То, что Эдит Элейн Бостуик говорила в тот вечер Уильяму Стоунеру, возможно, шло мимо ее сознания, и в любом случае ей недоступно было значение рассказанного. Но Стоунер понял, о чем она говорит, и запомнил навсегда; это была своего рода исповедь, в которой он расслышал мольбу о помощи.
Когда он познакомился с ней лучше, ему больше стало известно о ее детстве, и он понял, что оно было типичным для девочки в те годы и в том слое общества. В основе ее воспитания лежала предпосылка, что она должна быть защищена от всего нехорошего и грубого, что может возникнуть в жизни, и ее единственный долг, как считалось, состоял в том, чтобы изящно и благовоспитанно принимать эту защиту; ибо она принадлежала к социально-экономическому классу, в котором обеспечение такой защиты было признано чуть ли не священным долгом. Она посещала частные школы для девочек, где ее научили чтению, письму и арифметике; ее поощряли к тому, чтобы в свободное время вышивать, играть на пианино, рисовать акварелью, читать и обсуждать добрые книжки. Ее также наставляли в отношении одежды, осанки, красивого выговора и нравственности.
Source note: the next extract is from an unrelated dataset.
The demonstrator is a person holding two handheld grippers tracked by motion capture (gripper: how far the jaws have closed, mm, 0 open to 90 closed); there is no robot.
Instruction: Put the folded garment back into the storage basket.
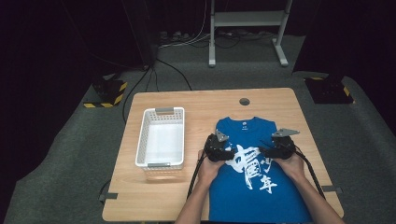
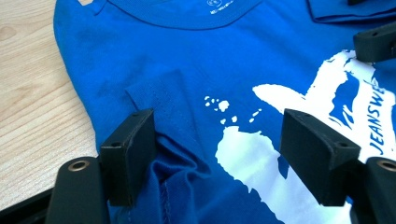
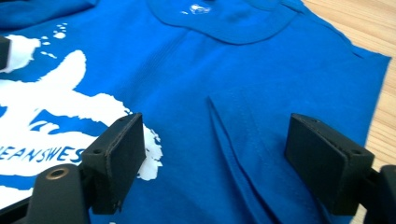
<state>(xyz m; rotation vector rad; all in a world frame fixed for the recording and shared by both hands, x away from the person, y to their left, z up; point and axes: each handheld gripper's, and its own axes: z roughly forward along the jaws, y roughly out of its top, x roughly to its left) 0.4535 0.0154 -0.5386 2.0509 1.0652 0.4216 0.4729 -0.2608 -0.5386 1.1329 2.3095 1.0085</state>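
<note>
A blue T-shirt (image 1: 252,177) with a white print lies flat on the wooden table (image 1: 201,107), collar away from the person and sleeves folded in over the chest. My left gripper (image 1: 218,145) rests over the shirt's left chest. Its jaws stand open in the left gripper view (image 2: 215,135), with a bunched fold of the sleeve (image 2: 177,170) lying loose beside the left jaw. My right gripper (image 1: 280,147) hovers over the right chest. It is open too (image 3: 219,149), with the folded sleeve's edge (image 3: 233,135) lying flat between the jaws, not pinched.
A white slotted basket (image 1: 142,135) stands on the left half of the table. A round cable hole (image 1: 244,101) sits near the far edge. Beyond the table is grey carpet with cables and a white desk frame (image 1: 212,42).
</note>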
Ее нравственное воспитание как в школе, так и дома носило отрицательный характер, сводилось к запретам и было направлено почти исключительно на вопросы пола. Половая направленность, однако, не признавалась, камуфлировалась, и поэтому половой темой были неявно проникнуты все сферы ее образования и воспитания; большая часть энергии в них происходила именно от этой потаенной внутренней силы. Она усвоила, что у нее будут обязанности по отношению к мужу и семье, которые она должна будет исполнять.
Ее детство, даже в самые обычные часы семейной жизни, было чрезвычайно церемонным. Ее родители были друг с другом отстраненно-вежливы; Эдит никогда не видела, чтобы между ними спонтанно вспыхивала нежность или недовольство. Недовольство было днями вежливого молчания, нежность была словом вежливой приязни. Она была единственным ребенком, и одиночество очень рано стало для нее одним из привычных состояний.
Итак, она росла, культивируя в себе весьма умеренные способности к изящным искусствам и не имея представления о необходимости жить изо дня в день. Ее вышивка была утонченна и бесполезна, она писала акварелью туманные, бледные пейзажи, она играла на фортепиано вялыми, но точными пальцами; при этом она имела довольно смутное представление о своих собственных телесных функциях, она ни дня в своей жизни не провела одна, заботясь о себе сама, и ей в голову не могло прийти, что она может стать ответственна за благополучие другого человека. Ее жизнь была неизменна, как негромкий шум на ровной ноте, и шла под надзором матери, которая, когда Эдит была ребенком, часами сидела, глядя, как дочь рисует свои акварели или играет на пианино, словно никакого иного занятия ни для той, ни для другой не существовало на свете.